(Collected data entries)
=====

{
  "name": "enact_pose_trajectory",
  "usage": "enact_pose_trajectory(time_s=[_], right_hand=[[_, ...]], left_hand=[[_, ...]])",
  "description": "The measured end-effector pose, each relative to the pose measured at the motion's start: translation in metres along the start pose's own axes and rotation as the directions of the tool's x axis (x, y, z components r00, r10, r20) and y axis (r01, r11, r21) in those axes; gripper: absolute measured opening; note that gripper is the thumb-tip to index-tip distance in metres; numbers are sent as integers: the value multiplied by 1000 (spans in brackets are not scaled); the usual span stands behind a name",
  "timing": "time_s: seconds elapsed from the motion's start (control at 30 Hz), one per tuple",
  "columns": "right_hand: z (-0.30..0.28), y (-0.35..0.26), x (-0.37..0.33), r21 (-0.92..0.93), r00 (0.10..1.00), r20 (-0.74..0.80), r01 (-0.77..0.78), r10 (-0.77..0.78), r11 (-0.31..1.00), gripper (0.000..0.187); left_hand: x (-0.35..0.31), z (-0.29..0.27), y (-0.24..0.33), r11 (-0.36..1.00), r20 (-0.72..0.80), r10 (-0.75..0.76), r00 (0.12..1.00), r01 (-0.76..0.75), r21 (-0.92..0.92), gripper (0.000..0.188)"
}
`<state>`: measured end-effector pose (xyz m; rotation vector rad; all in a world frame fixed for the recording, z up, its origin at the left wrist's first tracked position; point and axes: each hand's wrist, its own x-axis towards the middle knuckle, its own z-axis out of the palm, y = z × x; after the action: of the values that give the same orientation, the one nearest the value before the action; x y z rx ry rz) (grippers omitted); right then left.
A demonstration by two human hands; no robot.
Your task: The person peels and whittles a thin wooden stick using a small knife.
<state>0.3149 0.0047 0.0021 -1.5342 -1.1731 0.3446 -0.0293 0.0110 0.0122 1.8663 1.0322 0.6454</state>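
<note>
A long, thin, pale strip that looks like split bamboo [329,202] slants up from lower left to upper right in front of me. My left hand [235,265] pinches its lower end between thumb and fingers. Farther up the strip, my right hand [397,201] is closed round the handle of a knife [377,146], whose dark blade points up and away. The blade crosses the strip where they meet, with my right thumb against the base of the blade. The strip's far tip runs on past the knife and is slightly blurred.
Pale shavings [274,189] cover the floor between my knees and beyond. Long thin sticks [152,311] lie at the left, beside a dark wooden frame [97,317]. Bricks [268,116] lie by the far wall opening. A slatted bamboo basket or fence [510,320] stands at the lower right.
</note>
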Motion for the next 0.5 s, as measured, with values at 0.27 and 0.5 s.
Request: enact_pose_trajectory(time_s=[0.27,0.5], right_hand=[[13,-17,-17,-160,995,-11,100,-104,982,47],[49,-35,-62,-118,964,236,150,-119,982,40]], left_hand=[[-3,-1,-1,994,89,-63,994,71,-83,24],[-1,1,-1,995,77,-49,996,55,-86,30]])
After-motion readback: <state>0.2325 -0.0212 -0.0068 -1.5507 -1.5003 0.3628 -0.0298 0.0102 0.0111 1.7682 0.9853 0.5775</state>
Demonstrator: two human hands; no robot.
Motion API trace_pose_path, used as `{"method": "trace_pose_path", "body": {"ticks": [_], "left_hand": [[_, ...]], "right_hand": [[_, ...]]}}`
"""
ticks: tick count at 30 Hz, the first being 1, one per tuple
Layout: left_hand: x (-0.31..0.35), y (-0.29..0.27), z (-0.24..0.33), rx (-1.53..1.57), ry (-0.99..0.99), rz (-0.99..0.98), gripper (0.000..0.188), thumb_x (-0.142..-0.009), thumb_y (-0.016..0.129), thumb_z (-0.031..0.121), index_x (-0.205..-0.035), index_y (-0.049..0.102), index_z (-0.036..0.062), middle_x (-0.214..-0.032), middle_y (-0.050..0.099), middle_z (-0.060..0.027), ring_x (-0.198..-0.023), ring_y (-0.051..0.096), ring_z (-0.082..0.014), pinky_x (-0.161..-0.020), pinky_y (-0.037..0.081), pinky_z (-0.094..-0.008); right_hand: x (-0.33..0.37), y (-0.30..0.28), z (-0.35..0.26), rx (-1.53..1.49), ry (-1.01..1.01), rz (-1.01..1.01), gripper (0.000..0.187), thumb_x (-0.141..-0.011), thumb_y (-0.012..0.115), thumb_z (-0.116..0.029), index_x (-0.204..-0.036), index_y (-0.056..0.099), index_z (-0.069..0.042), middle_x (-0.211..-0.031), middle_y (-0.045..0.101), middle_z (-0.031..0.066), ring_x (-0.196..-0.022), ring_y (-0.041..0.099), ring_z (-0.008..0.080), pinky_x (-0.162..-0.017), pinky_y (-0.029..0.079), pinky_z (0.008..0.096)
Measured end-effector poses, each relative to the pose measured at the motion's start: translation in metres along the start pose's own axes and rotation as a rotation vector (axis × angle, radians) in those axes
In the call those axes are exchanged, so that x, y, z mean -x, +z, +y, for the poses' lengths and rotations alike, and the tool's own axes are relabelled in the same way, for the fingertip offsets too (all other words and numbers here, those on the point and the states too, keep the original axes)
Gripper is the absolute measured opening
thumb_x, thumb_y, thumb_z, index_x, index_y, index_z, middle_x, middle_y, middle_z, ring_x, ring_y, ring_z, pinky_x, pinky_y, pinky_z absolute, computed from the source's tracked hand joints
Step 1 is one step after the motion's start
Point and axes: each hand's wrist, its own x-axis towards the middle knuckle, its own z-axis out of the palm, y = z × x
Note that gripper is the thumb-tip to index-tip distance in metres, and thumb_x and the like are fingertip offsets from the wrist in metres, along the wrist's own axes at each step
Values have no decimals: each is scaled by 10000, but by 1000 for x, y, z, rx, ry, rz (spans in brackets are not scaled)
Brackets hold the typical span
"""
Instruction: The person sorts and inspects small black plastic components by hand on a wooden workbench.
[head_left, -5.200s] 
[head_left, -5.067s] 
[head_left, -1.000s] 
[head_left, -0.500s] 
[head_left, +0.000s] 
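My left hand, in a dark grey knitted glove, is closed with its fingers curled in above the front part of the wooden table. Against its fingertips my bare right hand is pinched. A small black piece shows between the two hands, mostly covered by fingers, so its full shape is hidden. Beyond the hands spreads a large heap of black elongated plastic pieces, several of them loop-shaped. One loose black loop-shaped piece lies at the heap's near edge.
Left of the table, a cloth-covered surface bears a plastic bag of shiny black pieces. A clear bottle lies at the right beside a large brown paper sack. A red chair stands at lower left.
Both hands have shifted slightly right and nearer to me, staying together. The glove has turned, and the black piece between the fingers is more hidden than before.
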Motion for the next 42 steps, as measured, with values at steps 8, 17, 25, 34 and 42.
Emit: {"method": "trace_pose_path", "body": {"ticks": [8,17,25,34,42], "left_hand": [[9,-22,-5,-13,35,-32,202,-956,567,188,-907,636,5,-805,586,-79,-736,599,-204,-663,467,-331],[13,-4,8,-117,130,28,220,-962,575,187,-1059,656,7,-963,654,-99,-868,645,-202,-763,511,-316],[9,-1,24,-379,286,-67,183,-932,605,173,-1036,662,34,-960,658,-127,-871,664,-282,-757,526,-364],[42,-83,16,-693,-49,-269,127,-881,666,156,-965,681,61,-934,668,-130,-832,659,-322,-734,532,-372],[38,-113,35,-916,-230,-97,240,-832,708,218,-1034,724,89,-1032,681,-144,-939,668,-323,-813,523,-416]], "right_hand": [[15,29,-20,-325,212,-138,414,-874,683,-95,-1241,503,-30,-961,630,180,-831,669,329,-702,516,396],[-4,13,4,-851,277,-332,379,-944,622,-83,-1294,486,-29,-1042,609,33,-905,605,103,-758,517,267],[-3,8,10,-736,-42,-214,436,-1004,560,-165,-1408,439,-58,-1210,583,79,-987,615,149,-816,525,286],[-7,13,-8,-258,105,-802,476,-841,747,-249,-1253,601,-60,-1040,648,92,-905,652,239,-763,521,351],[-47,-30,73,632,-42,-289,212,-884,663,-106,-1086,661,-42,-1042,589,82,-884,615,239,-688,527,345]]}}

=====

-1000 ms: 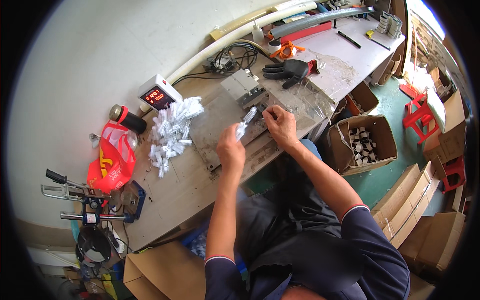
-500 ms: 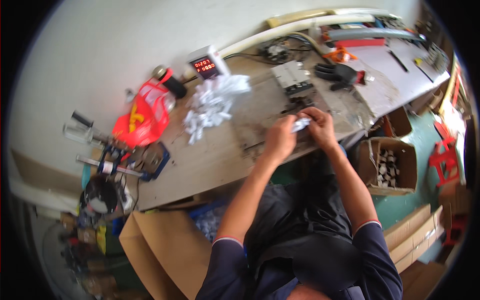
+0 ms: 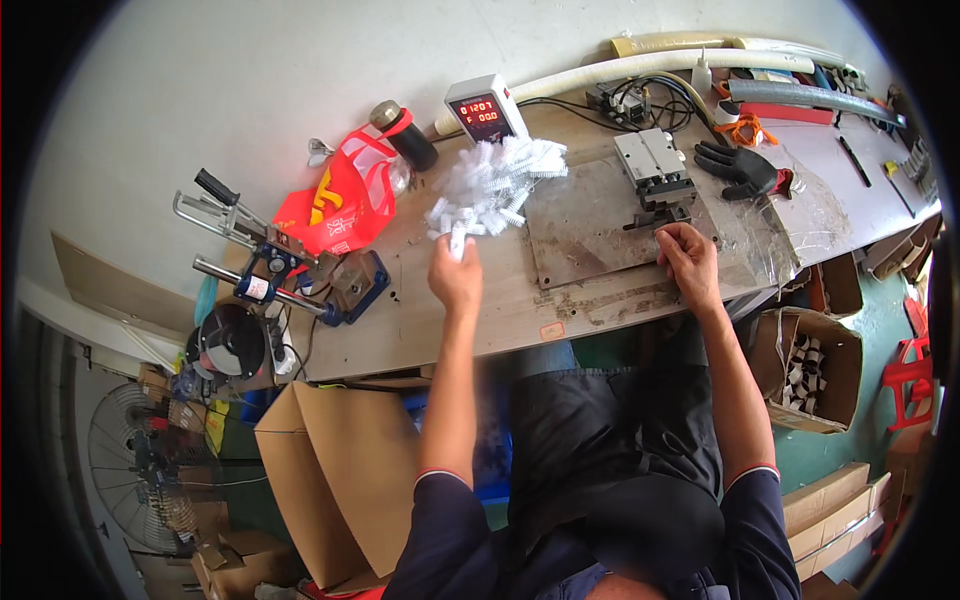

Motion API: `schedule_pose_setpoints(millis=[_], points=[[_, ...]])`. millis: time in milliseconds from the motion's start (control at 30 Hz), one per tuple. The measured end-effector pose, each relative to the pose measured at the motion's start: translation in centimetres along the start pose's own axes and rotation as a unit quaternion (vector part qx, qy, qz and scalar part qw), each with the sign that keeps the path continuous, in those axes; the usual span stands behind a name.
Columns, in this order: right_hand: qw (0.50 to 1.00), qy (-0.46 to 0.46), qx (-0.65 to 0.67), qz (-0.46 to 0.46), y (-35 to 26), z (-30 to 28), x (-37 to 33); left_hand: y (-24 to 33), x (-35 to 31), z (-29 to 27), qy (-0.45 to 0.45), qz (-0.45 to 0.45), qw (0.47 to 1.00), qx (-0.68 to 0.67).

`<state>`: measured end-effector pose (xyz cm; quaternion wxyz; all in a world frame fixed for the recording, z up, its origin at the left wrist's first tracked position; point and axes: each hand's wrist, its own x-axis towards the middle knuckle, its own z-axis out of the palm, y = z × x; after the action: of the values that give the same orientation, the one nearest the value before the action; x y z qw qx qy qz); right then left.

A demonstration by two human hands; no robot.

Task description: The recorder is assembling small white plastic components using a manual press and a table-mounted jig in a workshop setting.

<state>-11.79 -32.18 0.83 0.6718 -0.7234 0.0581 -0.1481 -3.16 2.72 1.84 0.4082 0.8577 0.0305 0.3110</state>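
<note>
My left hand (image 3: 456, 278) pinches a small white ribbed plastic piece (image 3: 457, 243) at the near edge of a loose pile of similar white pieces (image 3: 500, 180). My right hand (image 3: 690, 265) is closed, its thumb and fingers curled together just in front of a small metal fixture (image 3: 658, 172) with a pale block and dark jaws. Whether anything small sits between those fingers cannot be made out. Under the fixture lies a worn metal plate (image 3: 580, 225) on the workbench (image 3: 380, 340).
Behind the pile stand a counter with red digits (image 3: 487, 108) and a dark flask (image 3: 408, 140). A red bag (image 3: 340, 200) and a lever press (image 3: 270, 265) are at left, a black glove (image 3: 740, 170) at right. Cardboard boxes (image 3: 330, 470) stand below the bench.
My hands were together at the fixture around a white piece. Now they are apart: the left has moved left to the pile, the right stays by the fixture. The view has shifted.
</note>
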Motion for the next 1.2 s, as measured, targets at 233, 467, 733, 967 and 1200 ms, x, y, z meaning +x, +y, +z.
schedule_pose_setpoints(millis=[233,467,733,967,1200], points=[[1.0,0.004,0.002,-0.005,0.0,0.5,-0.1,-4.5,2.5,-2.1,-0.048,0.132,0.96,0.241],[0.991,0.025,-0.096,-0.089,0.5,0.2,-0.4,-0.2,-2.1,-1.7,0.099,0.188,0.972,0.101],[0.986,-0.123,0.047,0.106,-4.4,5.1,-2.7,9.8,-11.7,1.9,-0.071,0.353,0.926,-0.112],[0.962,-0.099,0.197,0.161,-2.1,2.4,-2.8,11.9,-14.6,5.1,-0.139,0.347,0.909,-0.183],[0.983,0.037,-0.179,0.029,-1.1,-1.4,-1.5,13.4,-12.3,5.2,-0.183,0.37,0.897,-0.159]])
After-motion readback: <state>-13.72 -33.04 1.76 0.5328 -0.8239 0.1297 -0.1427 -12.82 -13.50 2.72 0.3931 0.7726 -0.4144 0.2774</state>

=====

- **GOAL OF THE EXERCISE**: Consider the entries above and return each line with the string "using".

- **WRITTEN REPLY**:
Your task: The person peels and whittles a thin wooden stick using a small knife.
Task description: The recorder is assembling small white plastic components using a manual press and a table-mounted jig in a workshop setting.

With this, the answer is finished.